林醒点头,走到一颗大树前面,用手摸着湿润的树皮。
看到林醒有所动作,围观人群发出的议论声顿时带上笑声,其中还夹杂着废物、丢人等字眼。
冷漠少女回头,扫视一圈,议论的声音立刻消失。林醒不在乎,不代表他们姐弟两人不在乎。
只见林醒双腿微曲,保持着一种很奇怪的姿势。
人群中突然有人笑出声,一个长发青年带着两名家族子弟走出人群,站到林晚秋身边。
林不悔凑到林晚秋耳边说道:“姐,这家伙是林意生,旁系里年轻一代最优秀的几人之一,我打不过。
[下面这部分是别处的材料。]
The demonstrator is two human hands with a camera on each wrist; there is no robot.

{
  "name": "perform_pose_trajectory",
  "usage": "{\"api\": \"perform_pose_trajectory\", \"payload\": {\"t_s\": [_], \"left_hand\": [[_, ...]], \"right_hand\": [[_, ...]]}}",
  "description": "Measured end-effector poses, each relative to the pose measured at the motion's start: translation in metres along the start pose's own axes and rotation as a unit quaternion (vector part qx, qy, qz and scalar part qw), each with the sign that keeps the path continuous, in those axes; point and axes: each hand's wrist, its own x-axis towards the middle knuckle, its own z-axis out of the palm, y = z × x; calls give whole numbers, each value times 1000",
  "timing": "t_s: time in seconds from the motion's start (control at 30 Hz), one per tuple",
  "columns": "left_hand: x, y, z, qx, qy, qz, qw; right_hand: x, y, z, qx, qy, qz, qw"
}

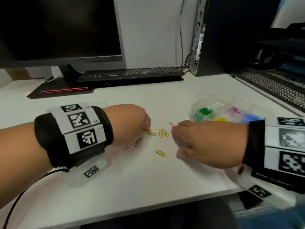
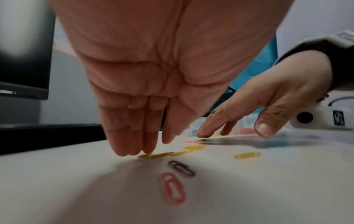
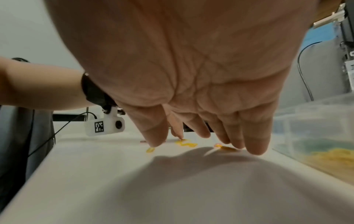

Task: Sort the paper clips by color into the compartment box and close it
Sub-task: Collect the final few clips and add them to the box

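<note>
Yellow clips lie loose on the desk between both hands — left hand fingertips straight on 1, right hand spread, empty. Slide, pinch, carry to the open box, right.

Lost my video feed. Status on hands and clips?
Left hand open, fingers on yellow clip. Right hand open by pink clip. Box open. Nothing blocking.

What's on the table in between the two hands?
Yellow clips lie between the left hand and right hand, and a pink clip sits by the right fingertips. The head view shows it best.
</note>
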Motion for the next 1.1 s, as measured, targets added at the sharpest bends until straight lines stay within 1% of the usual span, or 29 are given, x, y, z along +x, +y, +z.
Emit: {"api": "perform_pose_trajectory", "payload": {"t_s": [0.07,0.13,0.23,0.33,0.37,0.4,0.47,0.53,0.6,0.67,0.73,0.8,0.87,0.9,0.97,1.0,1.03,1.1], "left_hand": [[-1,-4,8,22,-12,-9,1000],[-6,-3,11,13,-18,-1,1000],[-8,-1,15,-14,-12,46,999],[-8,5,15,-67,-3,94,993],[-9,7,13,-83,-2,98,992],[-11,7,8,-98,5,88,991],[-17,1,0,-109,44,34,992],[-25,-11,-5,-100,77,-12,992],[-31,-20,-3,-92,67,-42,993],[-36,-21,4,-94,36,-62,993],[-37,-19,13,-95,11,-66,993],[-37,-18,19,-102,11,-65,993],[-34,-20,21,-104,11,-70,992],[-31,-22,21,-102,10,-73,992],[-25,-23,19,-98,12,-78,992],[-21,-23,19,-93,16,-77,993],[-17,-22,17,-90,20,-76,993],[-11,-19,15,-98,28,-75,992]], "right_hand": [[2,-1,3,-19,-12,3,1000],[-1,-5,4,-34,-8,6,999],[-7,-15,5,-39,-6,-1,999],[-8,-26,5,-28,9,-31,999],[-5,-28,4,-24,16,-39,999],[-3,-28,1,-18,23,-39,999],[2,-23,-4,-11,34,-28,999],[8,-17,-7,4,24,-8,1000],[14,-16,-5,12,2,-14,1000],[17,-19,2,7,-8,-38,999],[16,-24,9,8,2,-70,998],[9,-28,10,17,3,-94,995],[2,-25,5,53,-10,-82,995],[1,-20,2,59,-4,-68,996],[3,-11,-1,21,11,-24,999],[5,-8,-1,12,7,-7,1000],[6,-8,2,17,-1,-2,1000],[5,-11,9,23,-11,-18,1000]]}}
”
“学什么不好学别人练武,几千年就已经断绝的路数,凭他一个废人也想走这条路?”林意生指着林醒笑道。
身后的尖嘴青年谄媚附和:“老大说得对,他爹当年还活着的时候,这小子可是林家最宝贝的少爷,一个旁系子嗣,比嫡系子嗣地位都要高,如今却只是一个连气感都没有概念,彻头彻尾的废人!”
另一名猴腮青年鄙夷道:“说到底,他也只是靠他爹,他爹一死,不就原形毕露了嘛。别忘了,他是学什么都学不会,才被迫去学武的。”
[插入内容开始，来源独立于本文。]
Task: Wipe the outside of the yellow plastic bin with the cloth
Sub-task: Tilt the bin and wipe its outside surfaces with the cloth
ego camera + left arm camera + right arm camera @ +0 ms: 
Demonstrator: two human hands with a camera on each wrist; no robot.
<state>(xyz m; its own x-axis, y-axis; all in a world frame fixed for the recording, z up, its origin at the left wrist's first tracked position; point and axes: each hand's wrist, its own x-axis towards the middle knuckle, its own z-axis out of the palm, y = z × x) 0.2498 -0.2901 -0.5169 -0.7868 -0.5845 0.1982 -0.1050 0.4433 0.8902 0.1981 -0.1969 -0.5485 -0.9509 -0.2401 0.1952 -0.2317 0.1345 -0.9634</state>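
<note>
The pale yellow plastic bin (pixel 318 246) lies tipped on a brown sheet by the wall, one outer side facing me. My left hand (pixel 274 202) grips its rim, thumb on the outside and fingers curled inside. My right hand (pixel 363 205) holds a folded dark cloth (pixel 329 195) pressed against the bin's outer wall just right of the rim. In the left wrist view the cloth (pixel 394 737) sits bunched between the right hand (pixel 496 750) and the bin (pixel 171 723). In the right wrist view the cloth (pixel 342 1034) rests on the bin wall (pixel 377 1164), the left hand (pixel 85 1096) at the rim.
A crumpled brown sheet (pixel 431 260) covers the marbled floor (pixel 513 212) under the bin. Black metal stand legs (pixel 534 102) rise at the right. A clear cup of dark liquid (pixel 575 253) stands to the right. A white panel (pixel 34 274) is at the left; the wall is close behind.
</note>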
林意生眼神中闪过一丝阴沉,回头冷冷地瞪着两人:“林叶叔叔好歹是为了家族才牺牲的,说林醒便是,还敢对林叶叔叔不敬,掌嘴三十!”
林意生的话音刚落,那两名青年立刻面如土色,两人互望一眼,挤出比哭还难看的苦笑,“老大说的对,小的这就掌嘴。”
响亮的巴掌声在静寂的树林中回荡。
林不悔捂住肚子指着他们哈哈大笑,“小丑!”
林晚秋不屑地瞥了一眼两人的滑稽行为,淡淡的道:“丢人现眼。”
“我的人,怎么管教是我的事,轮不到你们评价。”林意生冷哼一声,身体前倾,凑近林晚秋的脸说道:“哼,别忘了族长夫人是怎么教导你们姐弟两人的。”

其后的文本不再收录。